Наступило молчание. Ольга слушала, словно пытаясь услышать эту ходящую по деревне смерть.
А деревня, казалось, тихо спала под вой метели, в клубах мечущегося вверх и вниз снега. Хаты притаились, будто присели в земле. Со свистом ветра смешивался крик рожающей в сарае Олены, — она, видимо, никак не могла родить. Но, кроме этих воплей, не слышно было ни одного звука. Словно все спали глубоким сном.

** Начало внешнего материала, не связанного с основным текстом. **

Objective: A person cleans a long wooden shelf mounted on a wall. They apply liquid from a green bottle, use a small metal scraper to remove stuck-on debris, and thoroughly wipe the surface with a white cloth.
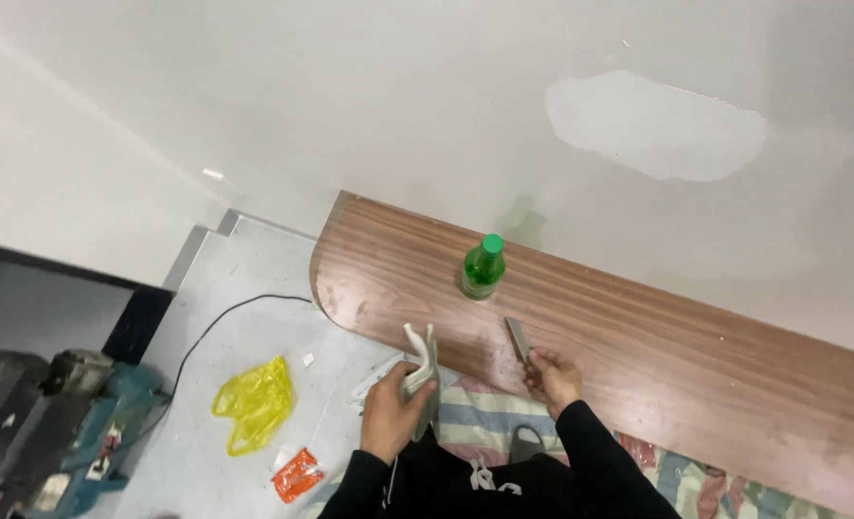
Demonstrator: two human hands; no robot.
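Hands grip tools: left hand (395, 408) clutches a rag (421, 360), right hand (552, 377) pinches a scraper (517, 338).

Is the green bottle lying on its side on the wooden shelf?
No, the green bottle stands upright on the wooden shelf, cap on top.

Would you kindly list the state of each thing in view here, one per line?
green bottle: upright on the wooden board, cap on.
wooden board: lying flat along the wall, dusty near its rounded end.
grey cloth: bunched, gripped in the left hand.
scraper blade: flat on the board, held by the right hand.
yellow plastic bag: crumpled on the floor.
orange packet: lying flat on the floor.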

Но люди по избам не спали. Все слышали то, о чем говорил Евдоким, — по деревне ходила смерть. Она вилась белыми клубами по дороге, пролетала в вихре над крышами хат, белым призраком врывалась в щели стен, взлохмачивала соломенные крыши, безжалостно трепала последние липы у дороги, уцелевшие от немецких топоров. Она припадала ледяной грудью к земле, могучими крыльями охватывая землю.
Там внизу, в овраге, лежали убитые люди. Смерть перекатывала снег, прикрывала видимые еще остатки тел и мундиров. Она со свистом засыпала черное лицо Васи Кравчука, каждый день старательно очищаемое матерью. Заносила белыми курганами тела красноармейцев, павших месяц назад под деревней. Здесь, в овраге, было ее царство, здесь, в овраге, вповалку лежали убитые, обращенные морозом в камень и дерево.
Смерть колебала, раскачивала на виселице тело Левонюка, что пытался пробраться к партизанам. И это тело было черное и окаменевшее. Скрипела веревка. Когда ветер сильнее раскачивал останки, ноги повешенного ударялись о столбы, издавая глухой, твердый стук.
Смерть воющим вихрем билась у ворот сарая, где на соломе рожала Олена, смерть ждала своей очереди, хохотала, закатывалась хриплым смехом, проносясь над деревней.
Люди слышали ее. Люди не спали по избам. Они неподвижно лежали в постелях с глазами, устремленными в потолок. Они слышали ее во мраке, воющую немецкую смерть. Она радовалась, хохотала, острила когти, немецкая смерть. Она ждала обильного урожая. Это уж был не только застреленный в овраге Пащук, не только Левонюк, повисший в немецкой петле. Это над всеми, над всеми нависла немецкая петля, во все сердца нацелилось черное дуло винтовки.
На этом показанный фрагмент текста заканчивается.